There's a species of villain, familiar to moviegoers and readers of fiction, distinguished by a blend of high intelligence, suave charm, and pathological narcissism. Above all, such characters love the sound of their own voices, and stories in which they play a leading role often climax with a scene in which Dr. X (let's call him) is gloating over his triumphand then, at last, gets his comeuppance.
Reading Daniel Dennett's new book is like being trapped in an elevator with Dr. X for more than 400 pages. If John Shelby Spong is the aging poster child for liberal Christianity and Phillip Johnson is the pit bull of Intelligent Design, Dennett is the professional bad boy of evolutionary philosophy. In contrast to many of his peers, he is willing and able to write lucidly for a general audience as well as for the scholarly guild, and he relishes his role as an urbane provocateur. ("Belief can be explained in much the way that cancer can," he told interviewer Deborah Solomon recently in The New York Times Magazine.) He is perhaps best known as the author of Consciousness Explained (1991) and Darwin's Dangerous Idea (1995); for a bracing response, see philosopher Alvin Plantinga's May/June 1996 review in Books & Culture entitled "Dennett's Dangerous Idea". You may also recall the brief hubbub that attended Dennett's July 2003 op-ed in The New York Times, "The Bright Stuff," in which he endorsed "the efforts of some agnostics, atheists, and other adherents of naturalism to coin a new name for us nonbelievers," as he recalls in Breaking the Spell. The term was bright (as in "Richard Dawkins and Daniel Dennett are prominent brights"). As far as I can tell, it hasn't really caught on. But give it time.
Taboo? What Taboo?
So what "spell" does Dennett have in mind in his new book? He tells us: "The spell that I say must be broken is the taboo against a forthright, scientific, no-holds-barred investigation of religion as one natural phenomenon among many." Now many readersbelievers and nonbelievers alikewill scratch their heads and wonder: Taboo? What taboo? I entered college in 1966. Among the classes I took my first year were courses in sociology, anthropology, and psychology. In all of those instances, religion was treated as a natural phenomenon, and passing references to religion in other classes took the same tack.
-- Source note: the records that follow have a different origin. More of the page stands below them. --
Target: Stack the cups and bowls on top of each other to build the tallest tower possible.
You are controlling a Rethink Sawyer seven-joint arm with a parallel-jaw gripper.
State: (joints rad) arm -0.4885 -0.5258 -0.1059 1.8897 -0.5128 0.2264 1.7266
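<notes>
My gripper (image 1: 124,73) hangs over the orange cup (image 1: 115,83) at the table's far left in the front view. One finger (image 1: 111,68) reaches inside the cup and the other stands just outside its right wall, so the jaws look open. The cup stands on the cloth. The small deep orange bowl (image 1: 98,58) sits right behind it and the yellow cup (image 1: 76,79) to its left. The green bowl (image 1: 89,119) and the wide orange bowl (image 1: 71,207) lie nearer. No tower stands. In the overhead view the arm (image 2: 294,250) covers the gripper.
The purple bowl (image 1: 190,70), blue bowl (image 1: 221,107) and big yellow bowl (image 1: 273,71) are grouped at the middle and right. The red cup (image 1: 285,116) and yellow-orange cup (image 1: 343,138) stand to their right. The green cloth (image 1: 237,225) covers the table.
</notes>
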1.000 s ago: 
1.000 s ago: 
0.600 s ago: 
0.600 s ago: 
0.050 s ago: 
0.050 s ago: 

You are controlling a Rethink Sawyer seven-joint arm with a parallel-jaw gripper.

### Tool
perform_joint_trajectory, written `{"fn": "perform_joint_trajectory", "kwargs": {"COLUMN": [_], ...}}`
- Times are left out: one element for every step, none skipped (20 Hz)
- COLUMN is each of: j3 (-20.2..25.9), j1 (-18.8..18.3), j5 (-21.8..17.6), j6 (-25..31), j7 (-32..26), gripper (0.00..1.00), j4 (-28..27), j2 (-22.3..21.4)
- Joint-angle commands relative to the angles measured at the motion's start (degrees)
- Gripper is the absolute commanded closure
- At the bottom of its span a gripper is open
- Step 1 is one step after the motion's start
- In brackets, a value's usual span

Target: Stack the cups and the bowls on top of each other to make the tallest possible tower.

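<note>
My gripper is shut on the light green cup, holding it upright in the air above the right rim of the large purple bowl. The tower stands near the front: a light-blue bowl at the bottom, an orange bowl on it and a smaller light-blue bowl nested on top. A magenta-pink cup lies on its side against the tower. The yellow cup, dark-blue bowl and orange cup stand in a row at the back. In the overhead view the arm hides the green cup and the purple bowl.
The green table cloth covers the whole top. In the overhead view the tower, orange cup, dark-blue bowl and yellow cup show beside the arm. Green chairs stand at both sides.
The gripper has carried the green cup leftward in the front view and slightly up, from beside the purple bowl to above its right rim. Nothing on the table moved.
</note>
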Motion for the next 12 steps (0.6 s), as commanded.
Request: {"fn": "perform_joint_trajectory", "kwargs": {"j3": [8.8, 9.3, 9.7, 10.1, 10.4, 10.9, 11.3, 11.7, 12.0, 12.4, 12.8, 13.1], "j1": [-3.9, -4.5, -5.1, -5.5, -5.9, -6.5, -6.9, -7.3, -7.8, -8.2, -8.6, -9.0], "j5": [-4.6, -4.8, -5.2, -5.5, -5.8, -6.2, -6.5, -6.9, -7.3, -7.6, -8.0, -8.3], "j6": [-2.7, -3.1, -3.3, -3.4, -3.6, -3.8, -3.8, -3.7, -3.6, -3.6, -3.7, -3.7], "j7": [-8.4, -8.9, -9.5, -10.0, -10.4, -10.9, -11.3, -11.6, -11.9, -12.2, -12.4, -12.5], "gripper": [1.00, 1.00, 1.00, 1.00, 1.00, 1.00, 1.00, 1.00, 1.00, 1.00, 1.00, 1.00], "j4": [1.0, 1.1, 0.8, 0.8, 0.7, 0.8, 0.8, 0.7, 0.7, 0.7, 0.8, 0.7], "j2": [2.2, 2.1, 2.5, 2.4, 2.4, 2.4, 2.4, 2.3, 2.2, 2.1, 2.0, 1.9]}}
But of course, this approach to religion predated the 1960s. It flourished during the Enlightenment and really came into its own in the 19th century in a range of disciplines, including anthropology. It's true that this view of religion "as one natural phenomenon among many" has never been uncontested, and in certain contextsby candidates for President of the United States, for examplecan't even be expressed without causing an uproar. But the notion that there is in place a "taboo" such as Dennett speaks of is simply preposterous.
Now Daniel Dennett is a learned man, and one who doesn't readily suffer correction. Why would he say such a thing, so easily refuted? Well, he hedges.
Acknowledging this very question, he compares the "centuries of insightful and respectful scholarship about the history and variety of religious phenomena" that have come before us to "the bounty gathered by dedicated bird-watchers and other nature lovers before Darwin's time"the work of amateurs, in other words, quite useful in its way, but not up to snuff, nothing like the really modern stuff we can do today.
Yet when he cites Richard Dawkins and Pascal Boyer and other contemporaries who exemplify the sort of work that needs to be done to "break the spell," we find that many of their arguments are not obviously distinguishable from the work of those amiable duffers of earlier times. When Dennett tells us, "One of the surprising discoveries of modern psychology is how easy it is to be ignorant of your own ignorance," we may be surprised only by the notion that this comes as news. Certainly Sophocles was well acquainted with this finding of "modern psychology." And when we think of this in relation to religious belief in particular, we may recall the German philosopher Ludwig Feuerbach's enormously influential book The Essence of Christianity (1841), in which, having argued that God is merely a projection of human fears and desires, Feuerbach observes: "This does not mean that religious people are themselves immediately aware of the fact that their consciousness of God is simply their own self-consciousness. In fact, the absence of such an awareness is the distinctive mark of religion."
Dennett has other hedges, which we do not have space to consider here. Suffice it to say that they are equally unpersuasive. Breaking the Spell takes its place in a long tradition of naturalistic critiques of religion. I don't think it is likely to significantly change the terms of an argument that is sure to persist long after our fleeting present moment. In the meantime, in due course, Dennett and I and you, too, will find out who was right.